# Your task
Of all the entries below, only the lines from the one with "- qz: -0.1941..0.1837" up to and including the one with "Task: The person" are to be duplicated exactly.

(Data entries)

________

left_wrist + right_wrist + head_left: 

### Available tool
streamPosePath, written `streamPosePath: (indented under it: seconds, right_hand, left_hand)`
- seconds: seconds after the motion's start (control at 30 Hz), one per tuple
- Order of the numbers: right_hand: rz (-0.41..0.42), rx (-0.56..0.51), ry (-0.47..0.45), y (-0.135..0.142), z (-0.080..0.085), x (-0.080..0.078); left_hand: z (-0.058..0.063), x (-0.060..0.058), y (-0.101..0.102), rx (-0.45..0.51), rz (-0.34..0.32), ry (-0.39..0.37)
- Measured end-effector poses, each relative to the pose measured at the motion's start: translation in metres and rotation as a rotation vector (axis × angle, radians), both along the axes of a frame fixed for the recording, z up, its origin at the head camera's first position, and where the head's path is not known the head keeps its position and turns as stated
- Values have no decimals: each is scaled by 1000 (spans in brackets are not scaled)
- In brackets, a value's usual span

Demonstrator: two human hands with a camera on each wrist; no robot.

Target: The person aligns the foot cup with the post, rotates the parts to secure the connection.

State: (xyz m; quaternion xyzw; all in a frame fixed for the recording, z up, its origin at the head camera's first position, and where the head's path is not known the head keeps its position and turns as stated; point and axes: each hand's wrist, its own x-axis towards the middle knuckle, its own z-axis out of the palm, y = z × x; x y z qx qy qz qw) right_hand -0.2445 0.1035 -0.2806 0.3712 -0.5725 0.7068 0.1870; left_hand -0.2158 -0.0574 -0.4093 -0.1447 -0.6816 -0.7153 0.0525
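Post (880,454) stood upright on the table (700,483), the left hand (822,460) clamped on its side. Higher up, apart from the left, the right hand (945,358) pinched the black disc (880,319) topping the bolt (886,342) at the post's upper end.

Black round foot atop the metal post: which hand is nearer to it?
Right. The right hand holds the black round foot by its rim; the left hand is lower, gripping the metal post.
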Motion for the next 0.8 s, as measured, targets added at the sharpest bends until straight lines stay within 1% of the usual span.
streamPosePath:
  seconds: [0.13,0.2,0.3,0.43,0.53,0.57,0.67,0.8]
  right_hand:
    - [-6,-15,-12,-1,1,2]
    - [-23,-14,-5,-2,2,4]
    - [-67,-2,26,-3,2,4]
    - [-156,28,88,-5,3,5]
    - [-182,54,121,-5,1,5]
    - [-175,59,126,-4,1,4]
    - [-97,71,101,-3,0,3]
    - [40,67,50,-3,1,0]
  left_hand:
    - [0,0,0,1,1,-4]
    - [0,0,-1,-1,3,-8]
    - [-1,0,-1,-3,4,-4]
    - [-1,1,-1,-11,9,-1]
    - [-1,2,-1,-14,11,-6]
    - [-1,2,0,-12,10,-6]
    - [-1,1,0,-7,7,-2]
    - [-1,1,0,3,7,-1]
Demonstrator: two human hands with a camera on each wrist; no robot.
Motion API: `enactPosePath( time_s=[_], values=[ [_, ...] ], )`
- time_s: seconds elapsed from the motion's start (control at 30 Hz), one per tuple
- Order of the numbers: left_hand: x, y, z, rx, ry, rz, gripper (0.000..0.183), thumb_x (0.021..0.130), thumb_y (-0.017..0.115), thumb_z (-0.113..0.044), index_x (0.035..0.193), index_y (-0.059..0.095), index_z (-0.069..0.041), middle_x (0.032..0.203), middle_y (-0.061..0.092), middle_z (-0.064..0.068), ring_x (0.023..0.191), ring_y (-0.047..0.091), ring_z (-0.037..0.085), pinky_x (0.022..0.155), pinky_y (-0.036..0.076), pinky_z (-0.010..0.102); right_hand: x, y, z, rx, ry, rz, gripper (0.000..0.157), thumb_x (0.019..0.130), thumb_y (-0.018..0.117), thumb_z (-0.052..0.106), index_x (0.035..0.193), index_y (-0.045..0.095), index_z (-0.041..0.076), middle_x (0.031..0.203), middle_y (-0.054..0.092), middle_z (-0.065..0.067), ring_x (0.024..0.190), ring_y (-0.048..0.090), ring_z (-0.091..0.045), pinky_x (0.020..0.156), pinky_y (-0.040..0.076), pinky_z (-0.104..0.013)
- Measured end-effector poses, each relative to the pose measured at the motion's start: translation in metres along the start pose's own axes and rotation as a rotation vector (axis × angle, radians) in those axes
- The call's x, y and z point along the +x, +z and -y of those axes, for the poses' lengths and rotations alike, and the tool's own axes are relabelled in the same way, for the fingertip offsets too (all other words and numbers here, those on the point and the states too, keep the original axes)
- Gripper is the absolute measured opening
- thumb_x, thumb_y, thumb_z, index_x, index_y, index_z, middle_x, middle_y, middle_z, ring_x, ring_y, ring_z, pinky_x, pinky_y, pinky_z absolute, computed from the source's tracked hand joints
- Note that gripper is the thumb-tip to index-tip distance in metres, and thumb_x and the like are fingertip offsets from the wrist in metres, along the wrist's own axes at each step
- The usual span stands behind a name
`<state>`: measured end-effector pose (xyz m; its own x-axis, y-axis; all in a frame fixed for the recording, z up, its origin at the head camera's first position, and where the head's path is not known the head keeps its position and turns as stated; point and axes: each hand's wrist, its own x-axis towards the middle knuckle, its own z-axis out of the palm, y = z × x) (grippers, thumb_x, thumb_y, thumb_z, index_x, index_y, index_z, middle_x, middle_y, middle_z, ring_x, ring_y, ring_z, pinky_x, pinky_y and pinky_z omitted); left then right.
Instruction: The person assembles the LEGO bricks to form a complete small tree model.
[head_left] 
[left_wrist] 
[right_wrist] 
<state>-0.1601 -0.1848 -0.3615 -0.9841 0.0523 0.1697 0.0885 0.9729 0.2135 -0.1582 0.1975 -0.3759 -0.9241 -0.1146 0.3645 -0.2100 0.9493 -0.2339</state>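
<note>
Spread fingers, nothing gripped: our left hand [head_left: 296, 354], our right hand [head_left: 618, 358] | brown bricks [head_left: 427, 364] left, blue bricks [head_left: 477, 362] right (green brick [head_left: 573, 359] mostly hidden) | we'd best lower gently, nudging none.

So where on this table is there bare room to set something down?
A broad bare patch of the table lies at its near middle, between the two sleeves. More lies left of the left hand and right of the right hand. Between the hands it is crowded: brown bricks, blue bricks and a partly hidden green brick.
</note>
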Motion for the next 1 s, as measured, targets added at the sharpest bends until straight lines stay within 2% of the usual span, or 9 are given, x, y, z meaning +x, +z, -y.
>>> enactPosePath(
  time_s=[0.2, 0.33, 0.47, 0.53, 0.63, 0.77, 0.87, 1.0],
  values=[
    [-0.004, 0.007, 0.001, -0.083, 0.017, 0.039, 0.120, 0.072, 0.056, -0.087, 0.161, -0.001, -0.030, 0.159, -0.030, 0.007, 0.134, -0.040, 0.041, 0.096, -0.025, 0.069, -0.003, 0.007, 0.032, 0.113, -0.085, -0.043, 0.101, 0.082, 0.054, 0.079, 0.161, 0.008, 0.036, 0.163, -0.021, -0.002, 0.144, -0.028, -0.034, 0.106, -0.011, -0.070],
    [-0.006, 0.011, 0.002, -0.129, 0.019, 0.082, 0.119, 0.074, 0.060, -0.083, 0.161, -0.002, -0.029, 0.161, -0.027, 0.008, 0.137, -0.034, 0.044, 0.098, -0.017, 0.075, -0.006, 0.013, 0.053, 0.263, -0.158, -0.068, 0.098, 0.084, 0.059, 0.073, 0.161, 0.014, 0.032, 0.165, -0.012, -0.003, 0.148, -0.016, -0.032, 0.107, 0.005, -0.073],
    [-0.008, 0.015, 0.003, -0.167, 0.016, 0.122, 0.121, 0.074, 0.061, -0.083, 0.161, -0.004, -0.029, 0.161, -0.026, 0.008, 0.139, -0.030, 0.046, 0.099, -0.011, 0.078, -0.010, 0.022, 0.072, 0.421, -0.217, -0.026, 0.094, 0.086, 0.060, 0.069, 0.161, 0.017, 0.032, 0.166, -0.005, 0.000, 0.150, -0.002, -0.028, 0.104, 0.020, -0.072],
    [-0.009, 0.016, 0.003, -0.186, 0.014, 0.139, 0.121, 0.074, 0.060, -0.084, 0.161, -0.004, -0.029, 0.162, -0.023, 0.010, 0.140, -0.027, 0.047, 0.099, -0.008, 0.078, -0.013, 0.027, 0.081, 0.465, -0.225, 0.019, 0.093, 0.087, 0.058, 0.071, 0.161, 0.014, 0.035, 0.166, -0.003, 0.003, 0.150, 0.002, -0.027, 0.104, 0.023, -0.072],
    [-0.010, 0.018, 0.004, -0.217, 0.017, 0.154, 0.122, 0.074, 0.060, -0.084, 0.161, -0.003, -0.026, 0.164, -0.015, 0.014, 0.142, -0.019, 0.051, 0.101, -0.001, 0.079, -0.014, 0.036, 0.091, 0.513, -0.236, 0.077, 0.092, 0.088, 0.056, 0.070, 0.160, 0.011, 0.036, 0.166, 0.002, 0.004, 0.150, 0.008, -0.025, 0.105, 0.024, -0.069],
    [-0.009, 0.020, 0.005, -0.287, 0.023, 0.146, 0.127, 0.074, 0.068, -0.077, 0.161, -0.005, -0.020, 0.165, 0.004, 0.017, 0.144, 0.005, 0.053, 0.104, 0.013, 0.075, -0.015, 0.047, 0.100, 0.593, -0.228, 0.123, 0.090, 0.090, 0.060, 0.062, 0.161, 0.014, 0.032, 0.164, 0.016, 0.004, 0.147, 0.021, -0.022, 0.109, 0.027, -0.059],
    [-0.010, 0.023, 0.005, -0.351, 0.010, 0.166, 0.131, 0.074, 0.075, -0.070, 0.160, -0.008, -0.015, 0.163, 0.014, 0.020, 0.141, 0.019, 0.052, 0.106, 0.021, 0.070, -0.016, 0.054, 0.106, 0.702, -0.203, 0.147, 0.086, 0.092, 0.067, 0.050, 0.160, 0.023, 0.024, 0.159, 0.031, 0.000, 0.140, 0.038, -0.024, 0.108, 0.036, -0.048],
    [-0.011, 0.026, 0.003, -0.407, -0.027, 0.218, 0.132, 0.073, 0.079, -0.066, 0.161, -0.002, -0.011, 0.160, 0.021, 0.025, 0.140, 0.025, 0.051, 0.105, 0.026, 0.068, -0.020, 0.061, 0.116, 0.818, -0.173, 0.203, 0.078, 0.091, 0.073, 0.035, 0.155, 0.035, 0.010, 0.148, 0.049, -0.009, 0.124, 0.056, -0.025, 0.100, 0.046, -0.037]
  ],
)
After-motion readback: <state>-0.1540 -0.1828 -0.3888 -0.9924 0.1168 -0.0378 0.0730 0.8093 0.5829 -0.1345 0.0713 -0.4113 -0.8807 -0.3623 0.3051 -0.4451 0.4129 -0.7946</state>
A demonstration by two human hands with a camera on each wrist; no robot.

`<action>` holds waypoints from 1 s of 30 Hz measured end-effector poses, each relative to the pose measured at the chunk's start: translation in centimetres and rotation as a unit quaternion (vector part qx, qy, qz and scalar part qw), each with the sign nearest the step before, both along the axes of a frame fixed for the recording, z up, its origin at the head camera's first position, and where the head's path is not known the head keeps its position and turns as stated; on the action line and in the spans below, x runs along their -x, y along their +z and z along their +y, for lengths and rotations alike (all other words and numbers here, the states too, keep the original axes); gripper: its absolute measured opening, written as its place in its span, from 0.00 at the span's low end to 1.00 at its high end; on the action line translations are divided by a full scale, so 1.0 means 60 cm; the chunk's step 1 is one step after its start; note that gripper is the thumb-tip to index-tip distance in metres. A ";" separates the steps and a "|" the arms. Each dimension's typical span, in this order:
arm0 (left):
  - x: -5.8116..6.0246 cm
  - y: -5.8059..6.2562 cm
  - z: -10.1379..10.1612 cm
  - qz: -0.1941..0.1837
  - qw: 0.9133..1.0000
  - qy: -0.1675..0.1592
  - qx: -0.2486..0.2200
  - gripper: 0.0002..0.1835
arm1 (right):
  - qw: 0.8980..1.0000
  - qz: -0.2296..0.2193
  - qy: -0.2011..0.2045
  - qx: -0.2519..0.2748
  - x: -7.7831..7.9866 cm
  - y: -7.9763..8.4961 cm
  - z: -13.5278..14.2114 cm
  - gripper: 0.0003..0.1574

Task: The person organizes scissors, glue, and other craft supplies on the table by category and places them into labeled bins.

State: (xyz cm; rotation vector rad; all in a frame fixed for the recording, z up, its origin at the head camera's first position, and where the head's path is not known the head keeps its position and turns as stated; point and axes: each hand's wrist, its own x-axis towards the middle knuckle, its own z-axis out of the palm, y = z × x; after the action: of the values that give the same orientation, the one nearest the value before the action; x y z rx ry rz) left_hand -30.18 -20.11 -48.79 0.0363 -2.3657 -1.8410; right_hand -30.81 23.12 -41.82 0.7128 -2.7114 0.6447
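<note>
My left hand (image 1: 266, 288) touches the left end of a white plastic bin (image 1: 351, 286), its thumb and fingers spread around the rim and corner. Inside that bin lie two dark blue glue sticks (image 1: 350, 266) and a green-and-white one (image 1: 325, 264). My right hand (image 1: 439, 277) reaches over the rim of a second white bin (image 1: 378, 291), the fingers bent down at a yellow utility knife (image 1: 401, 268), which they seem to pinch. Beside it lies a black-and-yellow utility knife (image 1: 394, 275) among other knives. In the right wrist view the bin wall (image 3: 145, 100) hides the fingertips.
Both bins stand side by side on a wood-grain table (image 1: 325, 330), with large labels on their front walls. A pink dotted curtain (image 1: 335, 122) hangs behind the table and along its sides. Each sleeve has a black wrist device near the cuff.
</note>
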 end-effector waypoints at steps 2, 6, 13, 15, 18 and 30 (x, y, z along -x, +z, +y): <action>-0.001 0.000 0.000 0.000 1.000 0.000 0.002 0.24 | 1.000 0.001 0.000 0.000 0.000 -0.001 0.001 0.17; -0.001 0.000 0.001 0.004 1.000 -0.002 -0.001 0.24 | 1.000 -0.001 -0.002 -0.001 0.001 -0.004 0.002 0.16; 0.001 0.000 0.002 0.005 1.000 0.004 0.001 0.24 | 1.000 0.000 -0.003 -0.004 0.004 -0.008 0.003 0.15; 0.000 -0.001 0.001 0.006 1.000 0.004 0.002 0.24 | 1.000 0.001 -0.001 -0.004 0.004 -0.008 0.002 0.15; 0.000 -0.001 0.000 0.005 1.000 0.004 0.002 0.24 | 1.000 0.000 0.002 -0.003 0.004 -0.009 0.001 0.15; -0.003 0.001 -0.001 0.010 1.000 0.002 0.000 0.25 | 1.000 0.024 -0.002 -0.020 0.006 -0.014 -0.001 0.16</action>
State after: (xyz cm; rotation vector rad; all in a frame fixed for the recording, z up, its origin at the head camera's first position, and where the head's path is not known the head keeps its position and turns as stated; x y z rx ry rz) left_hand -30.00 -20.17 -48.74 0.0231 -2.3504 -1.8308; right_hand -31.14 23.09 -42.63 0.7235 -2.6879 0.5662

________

# Problem solution
  - qz: -0.1941..0.1837
  - qw: 0.9133..1.0000
  - qy: -0.1675..0.1592
  - qx: -0.2486..0.2200
  - gripper: 0.0002..0.1835
arm1 (right):
  - qw: 0.8980..1.0000
  - qz: -0.2296..0.2193
  - qy: -0.2011..0.2045
  - qx: -0.2519..0.2748
  - x: -7.7831..7.9866 cm
  - y: -7.9763..8.4961 cm
  - z: -13.5278..14.2114 cm
  - gripper: 0.0003..0.1574

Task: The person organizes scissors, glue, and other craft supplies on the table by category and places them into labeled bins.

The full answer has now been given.